[PROVIDED ENTRIES]

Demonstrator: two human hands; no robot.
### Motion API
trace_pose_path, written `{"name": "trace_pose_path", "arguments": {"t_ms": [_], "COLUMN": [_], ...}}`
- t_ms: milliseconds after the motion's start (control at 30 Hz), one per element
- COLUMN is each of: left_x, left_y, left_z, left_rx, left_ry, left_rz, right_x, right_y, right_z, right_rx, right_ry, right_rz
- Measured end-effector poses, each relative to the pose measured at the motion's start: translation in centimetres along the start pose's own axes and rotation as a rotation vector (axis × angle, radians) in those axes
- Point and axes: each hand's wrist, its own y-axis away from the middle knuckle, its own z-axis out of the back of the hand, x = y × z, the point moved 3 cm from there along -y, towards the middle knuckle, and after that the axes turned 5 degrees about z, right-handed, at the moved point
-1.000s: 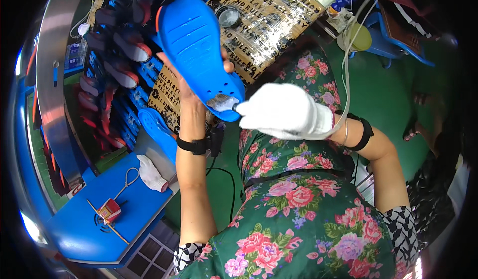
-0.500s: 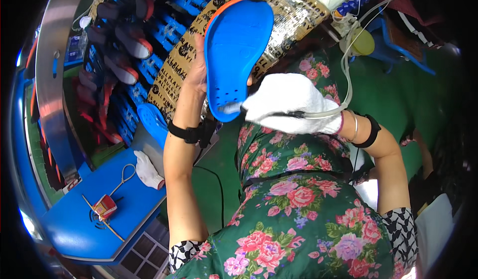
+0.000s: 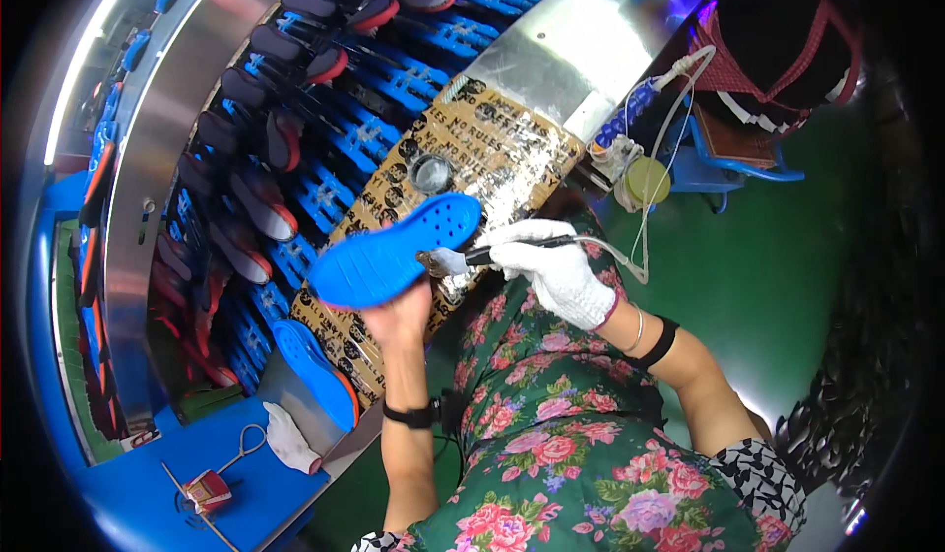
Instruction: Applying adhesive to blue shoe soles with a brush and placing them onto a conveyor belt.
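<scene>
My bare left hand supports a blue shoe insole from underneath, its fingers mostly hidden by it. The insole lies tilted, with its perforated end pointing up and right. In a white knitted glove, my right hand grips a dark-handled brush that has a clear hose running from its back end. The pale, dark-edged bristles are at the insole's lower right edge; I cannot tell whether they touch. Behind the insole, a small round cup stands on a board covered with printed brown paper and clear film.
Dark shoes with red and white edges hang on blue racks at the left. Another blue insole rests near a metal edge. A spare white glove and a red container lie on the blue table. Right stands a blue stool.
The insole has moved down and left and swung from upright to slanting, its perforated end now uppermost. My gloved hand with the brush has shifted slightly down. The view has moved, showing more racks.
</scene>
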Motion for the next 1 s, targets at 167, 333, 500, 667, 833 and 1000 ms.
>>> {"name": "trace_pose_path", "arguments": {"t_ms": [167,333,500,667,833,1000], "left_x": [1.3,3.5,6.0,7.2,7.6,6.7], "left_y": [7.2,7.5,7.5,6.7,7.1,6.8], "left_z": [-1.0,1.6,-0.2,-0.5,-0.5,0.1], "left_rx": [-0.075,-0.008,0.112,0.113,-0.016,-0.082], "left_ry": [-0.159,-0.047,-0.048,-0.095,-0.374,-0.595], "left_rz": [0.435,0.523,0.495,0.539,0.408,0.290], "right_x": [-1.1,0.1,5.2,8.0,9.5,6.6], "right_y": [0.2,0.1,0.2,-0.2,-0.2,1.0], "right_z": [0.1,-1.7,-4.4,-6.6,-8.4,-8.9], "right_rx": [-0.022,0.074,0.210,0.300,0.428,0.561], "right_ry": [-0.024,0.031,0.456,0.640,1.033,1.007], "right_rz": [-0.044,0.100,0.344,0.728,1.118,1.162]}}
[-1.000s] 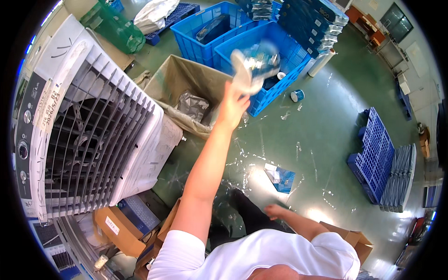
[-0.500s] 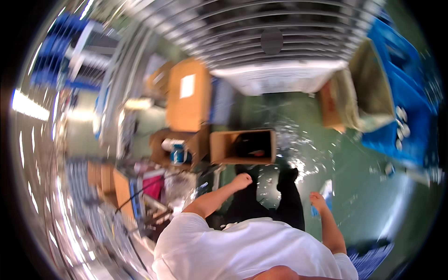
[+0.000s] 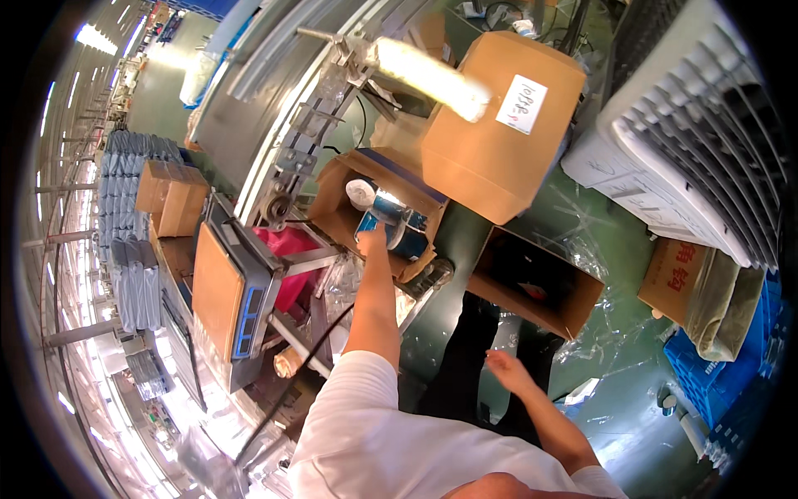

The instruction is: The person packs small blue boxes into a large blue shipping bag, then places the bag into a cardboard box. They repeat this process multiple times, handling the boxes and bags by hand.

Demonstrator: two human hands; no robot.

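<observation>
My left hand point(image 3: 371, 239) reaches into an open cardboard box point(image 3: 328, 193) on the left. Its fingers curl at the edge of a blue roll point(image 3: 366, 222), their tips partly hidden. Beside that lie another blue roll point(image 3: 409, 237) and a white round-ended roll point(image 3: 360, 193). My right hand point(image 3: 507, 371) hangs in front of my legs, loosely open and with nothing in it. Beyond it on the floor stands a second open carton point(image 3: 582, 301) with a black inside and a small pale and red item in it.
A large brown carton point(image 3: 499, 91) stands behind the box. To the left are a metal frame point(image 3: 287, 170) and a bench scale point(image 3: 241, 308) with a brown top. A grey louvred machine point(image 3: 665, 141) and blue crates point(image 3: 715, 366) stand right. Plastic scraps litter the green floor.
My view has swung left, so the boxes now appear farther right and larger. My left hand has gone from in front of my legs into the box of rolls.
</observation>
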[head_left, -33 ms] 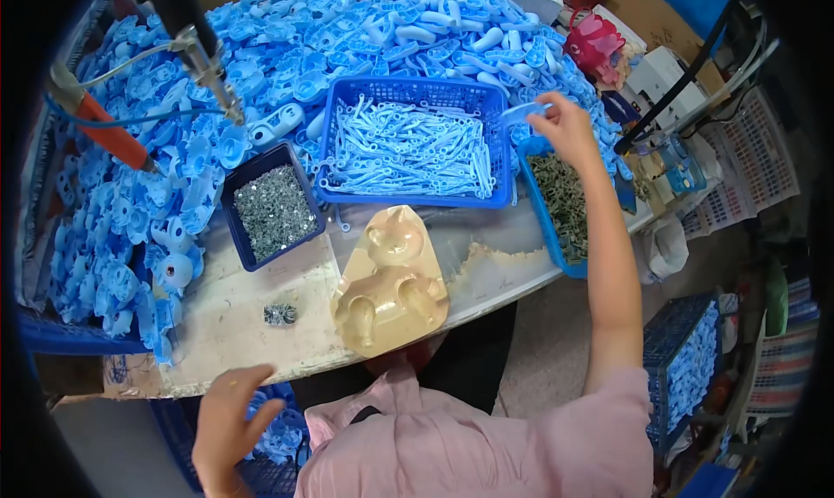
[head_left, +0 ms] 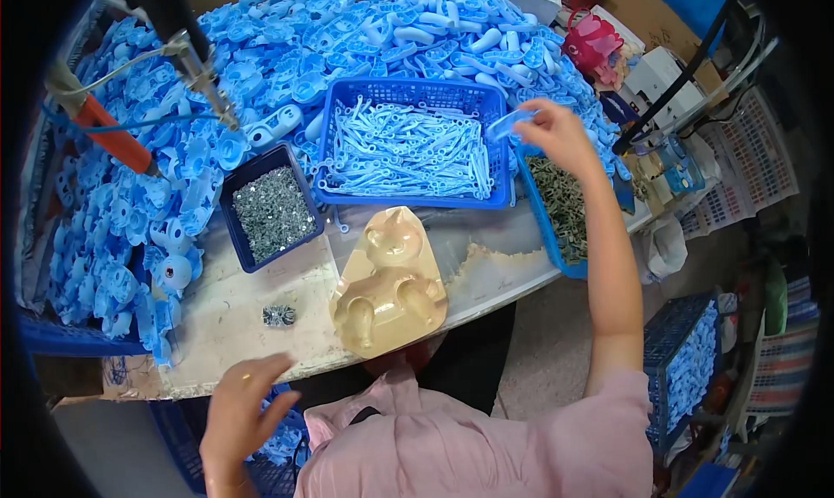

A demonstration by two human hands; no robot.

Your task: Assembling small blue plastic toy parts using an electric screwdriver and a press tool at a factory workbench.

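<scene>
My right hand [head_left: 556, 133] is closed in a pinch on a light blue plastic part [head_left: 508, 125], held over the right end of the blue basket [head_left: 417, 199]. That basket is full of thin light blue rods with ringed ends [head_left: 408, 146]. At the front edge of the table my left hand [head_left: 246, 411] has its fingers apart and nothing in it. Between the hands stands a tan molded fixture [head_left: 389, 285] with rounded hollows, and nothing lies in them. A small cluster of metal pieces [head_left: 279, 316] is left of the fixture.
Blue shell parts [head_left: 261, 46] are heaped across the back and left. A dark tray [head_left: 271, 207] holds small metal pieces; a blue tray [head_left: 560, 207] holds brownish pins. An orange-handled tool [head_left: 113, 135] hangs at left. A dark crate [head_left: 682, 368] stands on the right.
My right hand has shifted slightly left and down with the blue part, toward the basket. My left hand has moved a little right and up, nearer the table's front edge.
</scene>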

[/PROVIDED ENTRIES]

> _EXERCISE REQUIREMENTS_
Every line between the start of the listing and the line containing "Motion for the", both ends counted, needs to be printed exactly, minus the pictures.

> _RESPONSE FOR THIS EXERCISE_
Demonstrator: two human hands; no robot.
### Motion API
trace_pose_path, written `{"name": "trace_pose_path", "arguments": {"t_ms": [_], "COLUMN": [_], ...}}`
- t_ms: milliseconds after the motion's start (control at 30 Hz), one per element
- COLUMN is each of: left_x, left_y, left_z, left_rx, left_ry, left_rz, right_x, right_y, right_z, right_rx, right_ry, right_rz
- Measured end-effector poses, each relative to the pose measured at the motion's start: translation in centimetres along the start pose's own axes and rotation as a rotation vector (axis × angle, radians) in those axes
- Point and axes: each hand's wrist, its own y-axis away from the middle knuckle, its own z-axis out of the back of the hand, x = y × z, the point moved 3 cm from there along -y, towards the middle knuckle, and after that the axes turned 5 degrees about z, right-handed, at the moved point
-1.000s: 
-0.500s: 
+0.000s: 
Instruction: Applying adhesive to blue shoe soles with a brush and placing them onto a conveyor belt.
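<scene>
My bare left hand supports a blue shoe insole from underneath, its fingers mostly hidden by it. The insole lies tilted, with its perforated end pointing up and right. In a white knitted glove, my right hand grips a dark-handled brush that has a clear hose running from its back end. The pale, dark-edged bristles are at the insole's lower right edge; I cannot tell whether they touch. Behind the insole, a small round cup stands on a board covered with printed brown paper and clear film.
Dark shoes with red and white edges hang on blue racks at the left. Another blue insole rests near a metal edge. A spare white glove and a red container lie on the blue table. Right stands a blue stool.
The insole has moved down and left and swung from upright to slanting, its perforated end now uppermost. My gloved hand with the brush has shifted slightly down. The view has moved, showing more racks.
</scene>
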Motion for the next 1 s, targets at 167, 333, 500, 667, 833 and 1000 ms.

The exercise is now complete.